What is expected: Look through the lines below, find those with the word "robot", and copy them.

Material for this exercise:
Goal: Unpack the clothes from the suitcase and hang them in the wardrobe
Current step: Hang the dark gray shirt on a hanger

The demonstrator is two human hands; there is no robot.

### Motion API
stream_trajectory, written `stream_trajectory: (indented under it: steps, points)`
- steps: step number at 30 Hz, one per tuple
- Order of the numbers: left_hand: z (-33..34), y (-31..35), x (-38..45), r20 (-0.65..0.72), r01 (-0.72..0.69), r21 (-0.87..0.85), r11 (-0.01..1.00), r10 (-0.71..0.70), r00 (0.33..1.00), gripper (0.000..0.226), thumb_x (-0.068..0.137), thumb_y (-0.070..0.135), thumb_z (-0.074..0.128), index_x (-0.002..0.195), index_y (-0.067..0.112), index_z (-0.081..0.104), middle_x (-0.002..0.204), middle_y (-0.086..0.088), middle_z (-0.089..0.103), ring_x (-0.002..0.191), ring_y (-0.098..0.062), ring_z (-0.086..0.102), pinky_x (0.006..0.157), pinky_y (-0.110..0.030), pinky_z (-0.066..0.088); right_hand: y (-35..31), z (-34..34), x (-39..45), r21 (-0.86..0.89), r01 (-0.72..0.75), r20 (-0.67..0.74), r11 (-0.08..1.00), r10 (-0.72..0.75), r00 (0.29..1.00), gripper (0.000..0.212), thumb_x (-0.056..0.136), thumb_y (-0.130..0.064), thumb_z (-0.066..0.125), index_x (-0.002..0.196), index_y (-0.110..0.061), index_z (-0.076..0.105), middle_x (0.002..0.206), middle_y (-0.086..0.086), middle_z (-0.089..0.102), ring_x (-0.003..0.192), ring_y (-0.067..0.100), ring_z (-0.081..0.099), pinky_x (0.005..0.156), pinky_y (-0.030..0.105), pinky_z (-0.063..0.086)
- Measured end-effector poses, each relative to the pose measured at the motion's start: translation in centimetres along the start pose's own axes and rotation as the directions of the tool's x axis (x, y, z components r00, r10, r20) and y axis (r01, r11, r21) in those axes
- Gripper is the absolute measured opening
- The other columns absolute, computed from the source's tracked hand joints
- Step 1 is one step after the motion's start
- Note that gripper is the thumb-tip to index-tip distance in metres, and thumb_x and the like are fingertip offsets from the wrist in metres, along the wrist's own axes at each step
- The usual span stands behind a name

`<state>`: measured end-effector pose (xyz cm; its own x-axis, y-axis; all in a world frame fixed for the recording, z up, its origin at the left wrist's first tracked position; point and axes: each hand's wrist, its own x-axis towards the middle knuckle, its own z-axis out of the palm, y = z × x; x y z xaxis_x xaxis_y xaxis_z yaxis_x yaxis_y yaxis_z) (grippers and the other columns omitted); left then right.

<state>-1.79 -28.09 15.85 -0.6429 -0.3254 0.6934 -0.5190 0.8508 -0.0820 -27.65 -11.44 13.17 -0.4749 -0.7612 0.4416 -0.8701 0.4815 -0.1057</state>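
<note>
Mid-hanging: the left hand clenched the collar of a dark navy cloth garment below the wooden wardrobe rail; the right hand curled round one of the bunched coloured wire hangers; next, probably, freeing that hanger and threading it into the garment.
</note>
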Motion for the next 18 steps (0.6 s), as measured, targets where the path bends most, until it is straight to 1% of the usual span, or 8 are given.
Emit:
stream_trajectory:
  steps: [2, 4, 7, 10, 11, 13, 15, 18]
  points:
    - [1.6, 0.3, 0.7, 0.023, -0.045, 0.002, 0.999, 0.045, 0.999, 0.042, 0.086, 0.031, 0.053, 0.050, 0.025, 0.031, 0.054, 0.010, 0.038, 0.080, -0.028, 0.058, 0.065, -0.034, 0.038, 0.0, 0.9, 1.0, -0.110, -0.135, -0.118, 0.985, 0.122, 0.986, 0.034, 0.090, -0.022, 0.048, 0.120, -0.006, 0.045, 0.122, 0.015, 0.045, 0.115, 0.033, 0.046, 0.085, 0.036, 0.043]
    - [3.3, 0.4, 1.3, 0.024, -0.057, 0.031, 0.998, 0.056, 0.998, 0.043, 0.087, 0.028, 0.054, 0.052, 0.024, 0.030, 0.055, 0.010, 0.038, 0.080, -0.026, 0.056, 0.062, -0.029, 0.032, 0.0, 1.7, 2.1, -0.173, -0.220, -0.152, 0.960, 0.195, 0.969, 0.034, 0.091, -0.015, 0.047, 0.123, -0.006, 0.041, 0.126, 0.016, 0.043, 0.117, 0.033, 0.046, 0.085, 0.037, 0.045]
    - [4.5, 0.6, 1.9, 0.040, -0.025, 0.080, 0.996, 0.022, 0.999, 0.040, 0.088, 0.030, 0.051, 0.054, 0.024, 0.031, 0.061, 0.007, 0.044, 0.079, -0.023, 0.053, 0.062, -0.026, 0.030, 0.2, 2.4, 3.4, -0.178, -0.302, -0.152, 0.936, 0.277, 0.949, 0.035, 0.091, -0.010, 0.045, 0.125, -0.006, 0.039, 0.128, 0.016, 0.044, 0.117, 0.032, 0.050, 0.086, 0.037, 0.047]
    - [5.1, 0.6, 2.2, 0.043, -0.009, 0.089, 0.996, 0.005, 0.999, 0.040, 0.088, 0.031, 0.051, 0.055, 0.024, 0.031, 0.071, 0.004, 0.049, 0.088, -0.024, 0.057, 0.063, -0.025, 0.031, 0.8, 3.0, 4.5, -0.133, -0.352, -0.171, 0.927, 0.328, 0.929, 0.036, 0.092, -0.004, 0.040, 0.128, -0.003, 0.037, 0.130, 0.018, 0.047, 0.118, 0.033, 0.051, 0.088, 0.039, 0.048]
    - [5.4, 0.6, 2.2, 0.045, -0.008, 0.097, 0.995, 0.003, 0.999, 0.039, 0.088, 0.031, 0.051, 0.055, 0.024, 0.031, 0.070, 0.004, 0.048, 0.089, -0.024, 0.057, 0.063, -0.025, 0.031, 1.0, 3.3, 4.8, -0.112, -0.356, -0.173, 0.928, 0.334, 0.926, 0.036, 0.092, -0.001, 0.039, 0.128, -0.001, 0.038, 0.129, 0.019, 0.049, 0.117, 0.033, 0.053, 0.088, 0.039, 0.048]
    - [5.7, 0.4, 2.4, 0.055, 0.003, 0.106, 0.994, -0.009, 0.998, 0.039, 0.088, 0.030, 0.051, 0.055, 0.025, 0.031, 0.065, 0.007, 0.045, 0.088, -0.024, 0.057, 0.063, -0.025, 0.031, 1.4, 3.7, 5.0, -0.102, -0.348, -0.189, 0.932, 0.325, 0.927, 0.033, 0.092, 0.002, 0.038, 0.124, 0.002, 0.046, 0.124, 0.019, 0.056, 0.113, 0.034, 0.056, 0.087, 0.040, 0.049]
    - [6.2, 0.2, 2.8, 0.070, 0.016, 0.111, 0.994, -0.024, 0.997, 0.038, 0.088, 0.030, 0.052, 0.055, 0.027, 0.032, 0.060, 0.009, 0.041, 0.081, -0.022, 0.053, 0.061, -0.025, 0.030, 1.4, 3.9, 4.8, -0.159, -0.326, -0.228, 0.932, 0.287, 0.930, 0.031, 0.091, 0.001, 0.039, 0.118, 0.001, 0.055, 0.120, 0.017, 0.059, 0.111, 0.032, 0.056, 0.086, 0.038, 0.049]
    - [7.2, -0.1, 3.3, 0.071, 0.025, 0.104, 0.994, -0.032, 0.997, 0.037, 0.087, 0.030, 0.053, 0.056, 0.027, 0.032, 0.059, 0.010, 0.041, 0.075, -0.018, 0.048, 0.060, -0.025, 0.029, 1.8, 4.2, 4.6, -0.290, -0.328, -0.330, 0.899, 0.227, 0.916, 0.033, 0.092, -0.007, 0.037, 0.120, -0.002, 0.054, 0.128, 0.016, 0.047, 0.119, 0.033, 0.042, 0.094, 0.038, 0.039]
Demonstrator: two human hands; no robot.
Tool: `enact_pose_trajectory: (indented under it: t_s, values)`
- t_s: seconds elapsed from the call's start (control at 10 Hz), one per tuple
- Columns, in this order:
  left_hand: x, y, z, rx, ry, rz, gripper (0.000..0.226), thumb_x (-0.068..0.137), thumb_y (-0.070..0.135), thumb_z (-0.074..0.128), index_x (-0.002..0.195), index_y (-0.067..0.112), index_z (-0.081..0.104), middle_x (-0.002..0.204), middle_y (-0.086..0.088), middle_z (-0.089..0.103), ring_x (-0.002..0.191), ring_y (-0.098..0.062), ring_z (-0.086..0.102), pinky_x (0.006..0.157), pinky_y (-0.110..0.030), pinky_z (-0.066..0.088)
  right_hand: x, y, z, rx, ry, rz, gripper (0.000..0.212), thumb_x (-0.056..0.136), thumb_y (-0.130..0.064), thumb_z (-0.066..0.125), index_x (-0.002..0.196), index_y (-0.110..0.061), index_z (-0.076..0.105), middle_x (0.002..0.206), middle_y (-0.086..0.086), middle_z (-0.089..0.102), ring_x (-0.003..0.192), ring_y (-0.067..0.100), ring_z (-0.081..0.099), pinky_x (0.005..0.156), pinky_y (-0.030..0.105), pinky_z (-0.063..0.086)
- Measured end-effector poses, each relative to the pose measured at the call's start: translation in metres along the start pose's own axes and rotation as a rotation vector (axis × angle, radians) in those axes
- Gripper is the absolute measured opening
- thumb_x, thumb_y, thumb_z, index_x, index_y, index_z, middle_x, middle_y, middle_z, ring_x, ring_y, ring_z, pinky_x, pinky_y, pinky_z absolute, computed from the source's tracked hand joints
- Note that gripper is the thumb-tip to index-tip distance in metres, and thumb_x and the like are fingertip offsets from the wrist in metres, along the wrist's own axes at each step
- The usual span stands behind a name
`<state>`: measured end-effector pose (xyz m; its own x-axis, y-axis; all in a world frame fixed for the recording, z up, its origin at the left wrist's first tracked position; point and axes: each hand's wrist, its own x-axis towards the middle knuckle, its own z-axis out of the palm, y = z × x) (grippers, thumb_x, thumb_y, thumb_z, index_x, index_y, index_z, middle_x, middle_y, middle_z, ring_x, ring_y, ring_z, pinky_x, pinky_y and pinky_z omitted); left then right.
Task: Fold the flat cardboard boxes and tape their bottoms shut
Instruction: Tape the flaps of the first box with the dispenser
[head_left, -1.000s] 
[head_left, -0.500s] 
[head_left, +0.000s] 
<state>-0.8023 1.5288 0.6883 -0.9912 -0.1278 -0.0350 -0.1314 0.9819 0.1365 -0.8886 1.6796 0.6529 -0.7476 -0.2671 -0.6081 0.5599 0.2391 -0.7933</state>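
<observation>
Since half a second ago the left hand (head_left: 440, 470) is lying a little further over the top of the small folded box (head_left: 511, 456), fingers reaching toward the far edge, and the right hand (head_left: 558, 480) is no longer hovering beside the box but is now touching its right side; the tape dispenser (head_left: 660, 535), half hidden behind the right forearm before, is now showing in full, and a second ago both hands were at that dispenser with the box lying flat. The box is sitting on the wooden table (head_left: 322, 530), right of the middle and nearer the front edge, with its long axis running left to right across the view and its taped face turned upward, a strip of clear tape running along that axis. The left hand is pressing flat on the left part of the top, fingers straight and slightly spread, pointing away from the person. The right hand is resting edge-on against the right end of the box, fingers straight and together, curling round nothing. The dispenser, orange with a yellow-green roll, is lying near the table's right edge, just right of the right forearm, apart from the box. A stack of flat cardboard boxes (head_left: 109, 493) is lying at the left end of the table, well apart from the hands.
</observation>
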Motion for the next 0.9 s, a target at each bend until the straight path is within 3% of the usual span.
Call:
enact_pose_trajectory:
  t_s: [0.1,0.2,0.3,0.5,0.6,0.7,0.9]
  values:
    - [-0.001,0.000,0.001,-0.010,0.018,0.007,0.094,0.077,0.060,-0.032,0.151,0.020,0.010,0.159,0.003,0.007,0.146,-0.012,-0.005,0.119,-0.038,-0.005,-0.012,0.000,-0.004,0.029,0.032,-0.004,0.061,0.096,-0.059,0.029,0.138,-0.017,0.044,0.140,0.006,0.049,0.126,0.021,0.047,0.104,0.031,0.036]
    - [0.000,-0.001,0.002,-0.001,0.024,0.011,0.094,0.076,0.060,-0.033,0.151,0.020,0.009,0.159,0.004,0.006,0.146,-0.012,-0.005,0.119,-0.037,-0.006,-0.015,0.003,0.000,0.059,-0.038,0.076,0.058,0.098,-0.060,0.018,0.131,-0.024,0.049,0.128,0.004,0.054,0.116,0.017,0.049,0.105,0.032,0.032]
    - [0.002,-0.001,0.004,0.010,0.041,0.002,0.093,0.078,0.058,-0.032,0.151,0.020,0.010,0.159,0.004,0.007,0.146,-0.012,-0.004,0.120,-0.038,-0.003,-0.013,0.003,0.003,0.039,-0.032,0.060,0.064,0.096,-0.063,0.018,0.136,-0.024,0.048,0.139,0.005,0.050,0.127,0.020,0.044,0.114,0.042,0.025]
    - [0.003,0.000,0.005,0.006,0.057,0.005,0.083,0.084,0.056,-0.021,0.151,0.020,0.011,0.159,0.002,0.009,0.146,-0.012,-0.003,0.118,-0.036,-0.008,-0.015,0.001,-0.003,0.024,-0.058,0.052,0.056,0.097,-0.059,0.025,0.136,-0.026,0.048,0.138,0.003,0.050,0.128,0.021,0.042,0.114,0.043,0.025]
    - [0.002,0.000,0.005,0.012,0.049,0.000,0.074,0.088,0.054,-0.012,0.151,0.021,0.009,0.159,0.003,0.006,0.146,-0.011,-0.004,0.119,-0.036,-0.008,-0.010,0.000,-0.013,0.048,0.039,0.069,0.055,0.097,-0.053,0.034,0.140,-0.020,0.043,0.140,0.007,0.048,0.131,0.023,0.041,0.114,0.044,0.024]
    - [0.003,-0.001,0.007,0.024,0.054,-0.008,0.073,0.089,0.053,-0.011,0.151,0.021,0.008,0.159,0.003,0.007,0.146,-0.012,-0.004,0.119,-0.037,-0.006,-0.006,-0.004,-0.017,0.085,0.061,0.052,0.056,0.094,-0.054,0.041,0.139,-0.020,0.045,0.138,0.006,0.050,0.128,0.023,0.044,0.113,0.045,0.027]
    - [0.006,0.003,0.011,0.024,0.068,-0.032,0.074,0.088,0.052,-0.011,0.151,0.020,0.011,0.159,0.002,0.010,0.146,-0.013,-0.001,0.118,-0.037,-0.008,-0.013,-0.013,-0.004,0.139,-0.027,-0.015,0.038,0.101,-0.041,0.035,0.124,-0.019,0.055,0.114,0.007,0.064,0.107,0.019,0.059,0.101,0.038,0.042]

Answer box:
The demonstrator is two human hands; there is no robot.
Demonstrator: two human hands; no robot.

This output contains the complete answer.